La tarea solitaria de la escritura se vuelve compañía cuando se enciende una luz, sobre un estrado, y otra y otra y otra, como estrellas, que destacan en el cielo de pladur blanco impecable, haciendo resaltar las hebras de madera en el suelo del escenario.
Allí está el atril, en el centro, pilar fiel, aguardando el hilo sonoro de una garganta, hacerse voz y palabra, palabra y voz, hilo y micrófono, probando los tonos y sus giros, se gradúa el volumen, como una hebra, como un latido, como un cordón umbilical con quien escucha. Hacer voz la palabra, ante una sala vacía, sólo habitada en sueños.
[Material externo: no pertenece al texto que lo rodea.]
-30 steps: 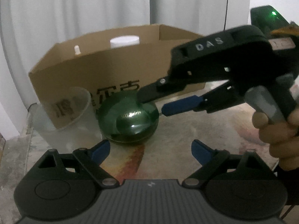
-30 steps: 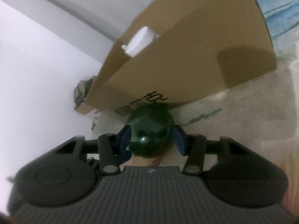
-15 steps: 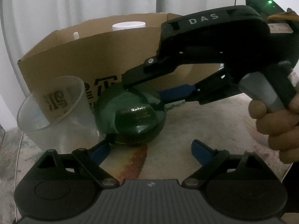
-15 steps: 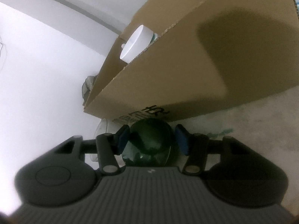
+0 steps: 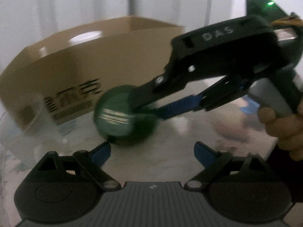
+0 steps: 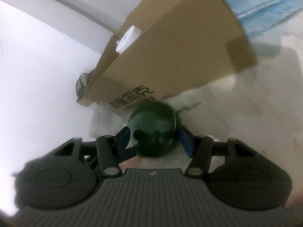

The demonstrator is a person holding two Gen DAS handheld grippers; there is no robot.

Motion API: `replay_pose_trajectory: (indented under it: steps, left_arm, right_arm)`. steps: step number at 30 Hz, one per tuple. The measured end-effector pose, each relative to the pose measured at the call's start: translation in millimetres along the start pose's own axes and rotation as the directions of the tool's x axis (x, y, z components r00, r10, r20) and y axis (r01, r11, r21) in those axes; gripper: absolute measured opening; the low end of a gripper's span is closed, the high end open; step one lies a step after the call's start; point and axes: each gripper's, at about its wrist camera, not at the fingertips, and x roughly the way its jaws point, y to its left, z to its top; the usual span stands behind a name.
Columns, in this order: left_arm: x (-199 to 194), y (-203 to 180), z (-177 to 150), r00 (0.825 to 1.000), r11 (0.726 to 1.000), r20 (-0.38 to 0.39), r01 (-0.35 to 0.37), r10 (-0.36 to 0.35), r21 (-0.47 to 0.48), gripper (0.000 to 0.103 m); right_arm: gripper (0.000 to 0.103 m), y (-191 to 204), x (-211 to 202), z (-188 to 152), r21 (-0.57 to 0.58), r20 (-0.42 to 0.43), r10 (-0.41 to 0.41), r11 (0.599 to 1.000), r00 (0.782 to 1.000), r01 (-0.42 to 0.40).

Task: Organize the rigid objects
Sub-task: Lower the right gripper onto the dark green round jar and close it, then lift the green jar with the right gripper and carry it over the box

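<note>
The right hand-held gripper [image 6: 154, 139] is seen with its jaws opening, about half spread, and a dark green round object [image 6: 153, 130] lies between its blue pads [image 6: 186, 139]. A narrow gap is visible on the right side between pad and object; on the left side, contact cannot be told because of blur. In the left wrist view the same right hand-held gripper [image 5: 151, 106] is shown reaching in from the right, held by a hand [image 5: 282, 130], with its fingers lying over and beside the green round object [image 5: 117, 115]. The object is found on the mottled surface [image 5: 180, 140], just in front of the printed wall of a cardboard box [image 5: 106, 56]. A white lid [image 5: 86, 36] is seen inside the box, above its rim. A clear plastic cup [image 5: 24, 124] is placed to the left of the green object, near the box.

The left hand-held gripper [image 5: 152, 152] is held wide open, and nothing is gripped by it; its left blue pad [image 5: 101, 154] is seen just below the green object, though contact cannot be judged through the blur.
</note>
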Motion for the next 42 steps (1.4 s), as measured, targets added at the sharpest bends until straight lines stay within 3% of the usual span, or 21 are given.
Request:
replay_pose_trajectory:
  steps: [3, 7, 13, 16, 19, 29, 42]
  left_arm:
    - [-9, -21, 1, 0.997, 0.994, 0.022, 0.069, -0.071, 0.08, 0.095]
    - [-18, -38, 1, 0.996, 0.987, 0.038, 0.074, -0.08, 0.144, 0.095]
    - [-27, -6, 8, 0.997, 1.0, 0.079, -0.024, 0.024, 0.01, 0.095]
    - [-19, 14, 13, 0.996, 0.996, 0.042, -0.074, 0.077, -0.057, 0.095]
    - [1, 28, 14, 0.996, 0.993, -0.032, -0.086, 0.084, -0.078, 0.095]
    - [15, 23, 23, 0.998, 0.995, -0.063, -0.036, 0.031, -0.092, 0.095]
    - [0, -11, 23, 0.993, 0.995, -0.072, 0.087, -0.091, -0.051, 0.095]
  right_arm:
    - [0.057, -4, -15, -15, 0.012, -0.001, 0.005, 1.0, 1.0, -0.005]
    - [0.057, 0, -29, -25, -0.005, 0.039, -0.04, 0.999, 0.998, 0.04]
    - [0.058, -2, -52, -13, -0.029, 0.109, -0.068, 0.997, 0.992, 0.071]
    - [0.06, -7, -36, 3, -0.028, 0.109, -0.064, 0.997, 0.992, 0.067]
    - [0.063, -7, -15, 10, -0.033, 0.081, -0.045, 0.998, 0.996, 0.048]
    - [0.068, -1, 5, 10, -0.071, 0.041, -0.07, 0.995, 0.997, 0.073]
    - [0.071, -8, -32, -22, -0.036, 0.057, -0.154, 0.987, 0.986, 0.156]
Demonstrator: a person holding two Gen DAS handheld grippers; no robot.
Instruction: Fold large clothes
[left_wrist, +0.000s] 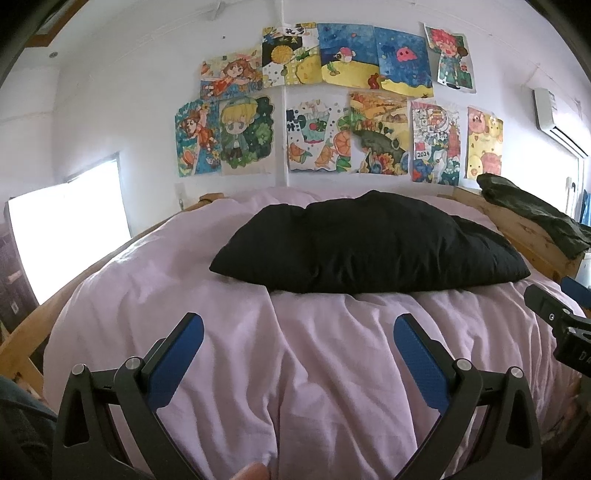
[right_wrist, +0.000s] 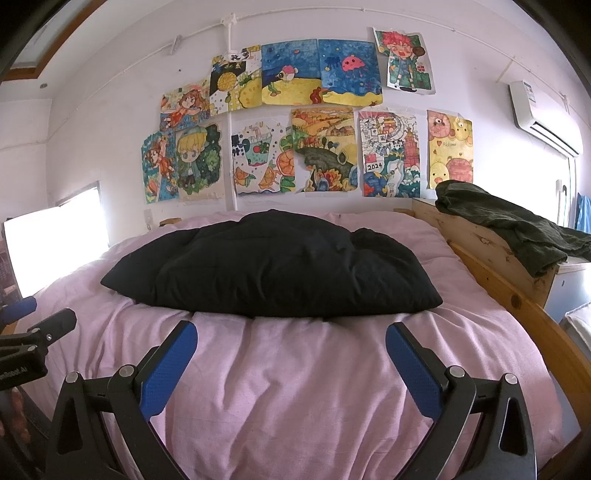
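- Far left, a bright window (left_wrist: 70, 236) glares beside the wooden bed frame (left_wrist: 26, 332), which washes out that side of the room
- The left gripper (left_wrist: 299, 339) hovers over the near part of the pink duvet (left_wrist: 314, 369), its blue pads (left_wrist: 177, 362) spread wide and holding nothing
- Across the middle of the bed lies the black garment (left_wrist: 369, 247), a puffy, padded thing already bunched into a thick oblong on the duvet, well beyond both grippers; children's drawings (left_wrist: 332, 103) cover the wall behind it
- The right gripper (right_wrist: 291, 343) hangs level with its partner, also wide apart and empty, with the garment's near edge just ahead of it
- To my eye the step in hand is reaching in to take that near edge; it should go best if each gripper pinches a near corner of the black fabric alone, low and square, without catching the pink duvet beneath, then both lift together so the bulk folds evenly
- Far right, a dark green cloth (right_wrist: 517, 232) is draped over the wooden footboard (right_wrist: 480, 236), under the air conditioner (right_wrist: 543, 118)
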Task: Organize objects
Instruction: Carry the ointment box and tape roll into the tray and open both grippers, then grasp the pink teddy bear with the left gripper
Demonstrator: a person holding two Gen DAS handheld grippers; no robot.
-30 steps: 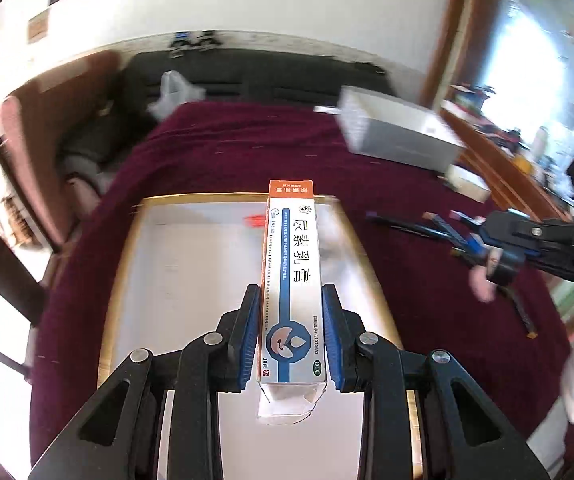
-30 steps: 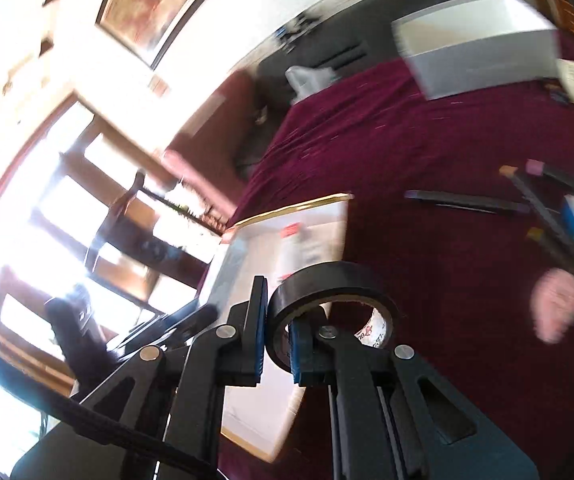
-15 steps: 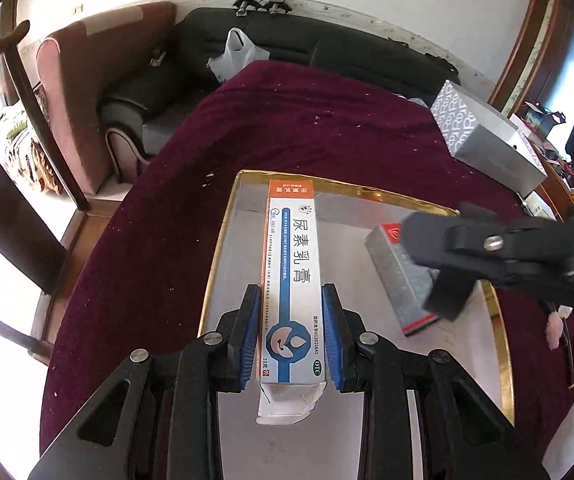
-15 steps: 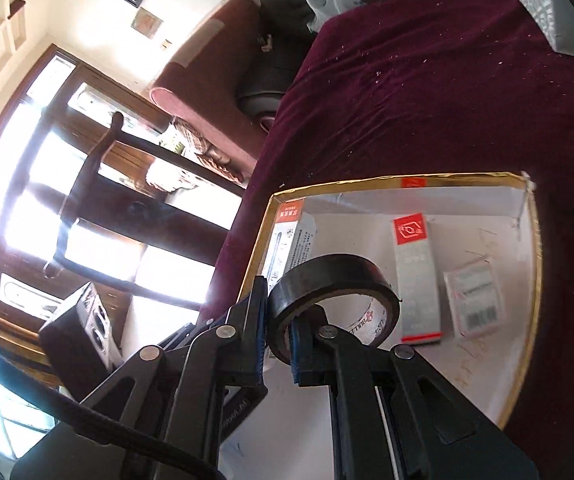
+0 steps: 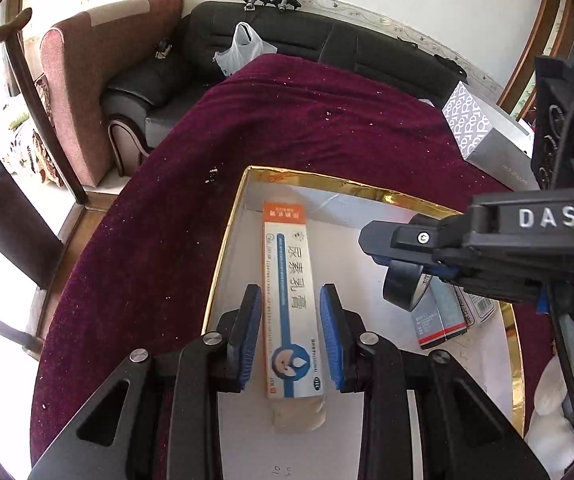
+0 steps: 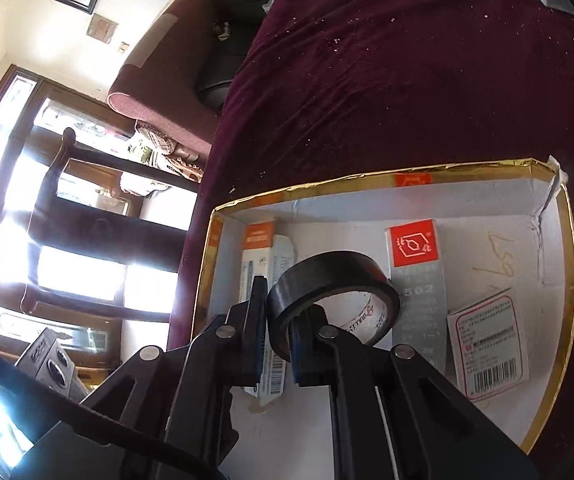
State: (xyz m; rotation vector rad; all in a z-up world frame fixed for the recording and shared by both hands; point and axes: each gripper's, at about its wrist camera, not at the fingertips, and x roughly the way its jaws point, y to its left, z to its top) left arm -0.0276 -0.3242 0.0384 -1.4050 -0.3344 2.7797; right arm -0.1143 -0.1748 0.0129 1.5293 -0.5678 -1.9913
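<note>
Inside the gold-rimmed box (image 5: 227,240), the ointment carton (image 5: 290,300) lay released between the parted left gripper (image 5: 290,336) jaws — the right gripper (image 6: 278,328) pinched the tape roll (image 6: 333,280), unplaced.

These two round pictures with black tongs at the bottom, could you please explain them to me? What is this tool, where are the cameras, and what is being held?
No robot here: a person holds two hand-held grippers, each carrying a fisheye camera that looks along its two fingers. That is why the pictures look round.

The left camera shows the left gripper open, its blue pads apart on either side of a long ointment box that lies in a white tray with a gold rim. The tray sits on a dark red tablecloth.

The right camera shows the right gripper shut on a roll of black tape above the same tray. Two smaller boxes lie there: a grey one with a red label and a white one with a barcode.
</note>
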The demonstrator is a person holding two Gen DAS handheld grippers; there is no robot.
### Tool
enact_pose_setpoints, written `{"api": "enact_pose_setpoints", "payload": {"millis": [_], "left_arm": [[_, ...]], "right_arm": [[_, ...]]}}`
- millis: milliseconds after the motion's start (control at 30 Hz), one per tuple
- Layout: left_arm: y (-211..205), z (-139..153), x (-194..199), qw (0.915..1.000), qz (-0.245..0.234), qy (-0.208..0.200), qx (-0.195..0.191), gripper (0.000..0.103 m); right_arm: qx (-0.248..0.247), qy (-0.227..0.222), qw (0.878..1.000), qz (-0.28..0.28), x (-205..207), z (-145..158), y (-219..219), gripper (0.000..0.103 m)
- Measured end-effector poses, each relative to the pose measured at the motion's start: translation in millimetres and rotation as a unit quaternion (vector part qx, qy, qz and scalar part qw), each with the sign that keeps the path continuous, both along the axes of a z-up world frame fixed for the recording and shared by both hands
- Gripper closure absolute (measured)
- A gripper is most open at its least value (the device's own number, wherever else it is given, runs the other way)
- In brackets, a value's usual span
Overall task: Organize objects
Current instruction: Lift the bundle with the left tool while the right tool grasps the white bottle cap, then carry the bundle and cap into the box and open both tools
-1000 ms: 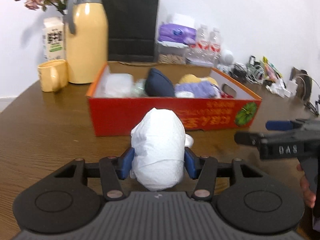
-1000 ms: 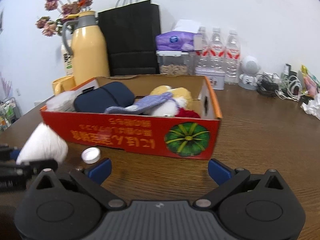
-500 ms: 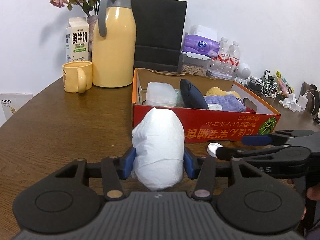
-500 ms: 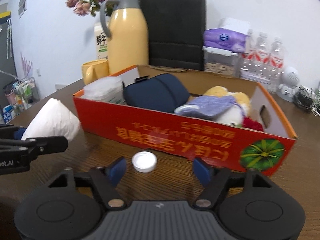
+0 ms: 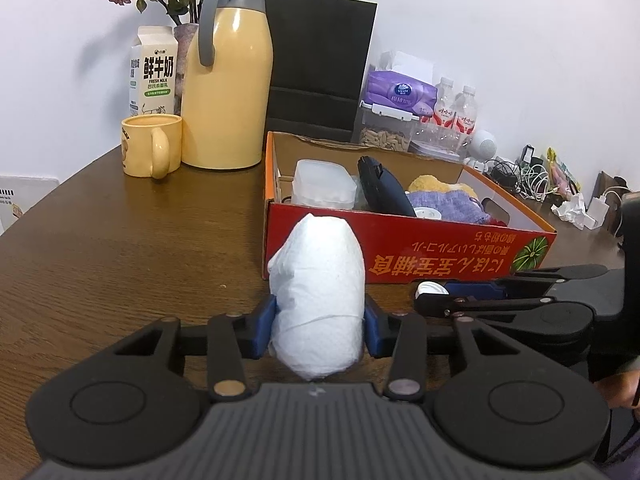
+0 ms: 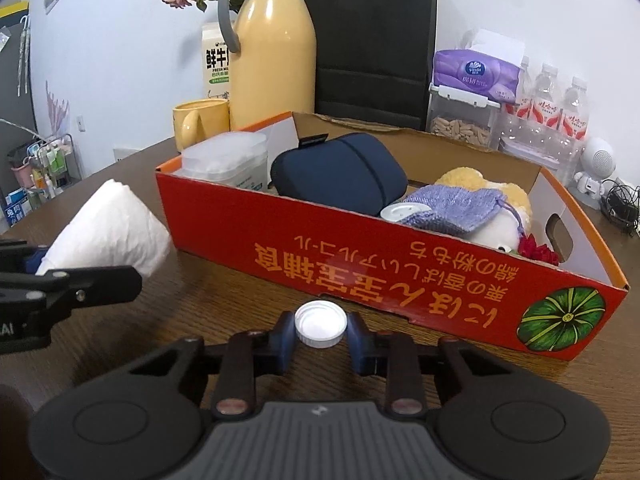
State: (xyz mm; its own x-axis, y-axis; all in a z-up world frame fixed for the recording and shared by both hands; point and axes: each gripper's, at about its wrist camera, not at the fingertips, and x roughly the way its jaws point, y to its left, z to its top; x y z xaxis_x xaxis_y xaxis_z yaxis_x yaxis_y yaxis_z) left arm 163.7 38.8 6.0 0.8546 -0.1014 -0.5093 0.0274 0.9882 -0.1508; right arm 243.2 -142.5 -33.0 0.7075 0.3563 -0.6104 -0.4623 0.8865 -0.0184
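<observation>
My left gripper (image 5: pixel 319 328) is shut on a white paper-wrapped bundle (image 5: pixel 318 292), held upright in front of the red cardboard box (image 5: pixel 400 248). The bundle also shows at the left of the right wrist view (image 6: pixel 108 232). My right gripper (image 6: pixel 320 332) has closed around a white bottle cap (image 6: pixel 320 323) on the table, just in front of the box (image 6: pixel 360 264); both blue pads touch the cap's sides. The box holds a clear plastic container (image 6: pixel 228 160), a navy case (image 6: pixel 340 172), a purple knit pouch (image 6: pixel 452 208) and a yellow plush toy (image 6: pixel 480 180).
Behind the box stand a yellow thermos (image 5: pixel 228 80), a yellow mug (image 5: pixel 150 148), a milk carton (image 5: pixel 154 76), a black paper bag (image 5: pixel 316 64), tissues (image 5: pixel 400 92), water bottles (image 5: pixel 456 112) and cables (image 5: pixel 528 176). The brown wooden table (image 5: pixel 120 248) extends left.
My right gripper moved in on the white cap and its fingers closed from wide open onto it. My left gripper kept hold of the bundle and swung slightly left of the box.
</observation>
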Motion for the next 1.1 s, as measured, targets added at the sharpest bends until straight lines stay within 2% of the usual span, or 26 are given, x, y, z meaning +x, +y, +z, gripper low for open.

Entonces nace el deseo, el único deseo, de que se llenen las butacas poco a poco y llegue de pronto el minuto dos de la hora en punto, que pasen ciento veinte segundos interminables de la cortesía que espera, y poder hacerse voz, hilo de voz como medio para compartir, para inundar de palabras como una fuente, sereno manantial, voz y mensaje, no hay oficio más bello que ser semilla en la reflexión de otros, interrogante, nostalgia, sentimiento o pausa, ser coma incluso, punto suspensivo o, por unos segundos, ser silencio.
Lo que se entrega como una ofrenda, el regalo, el pensamiento, hipérbole o metáfora, el aire detenido, vuelve de nuevo como un búmeran, en este caso lleno de la respuesta que escucha, de la mente que trabaja, barajas mezcladas, manojo de pensamiento en el cerebro, naipes también en quien recibe, mezclándose en segundos para jugar la partida del crecimiento y del pensar, ya transformado el mensaje, acuñado para otro momento en que vuelva a regarse, un rato más allá, con más palabras, proceso personal en simultáneo intercambio, como un eco inacabable.
Ojos abiertos, fluorescentes como luciérnagas atentas en la sala en la que se desarrolla el acto de compartir.
Todo sale de allí enriquecido, concierto y nube esponjosa, ansia de repetir.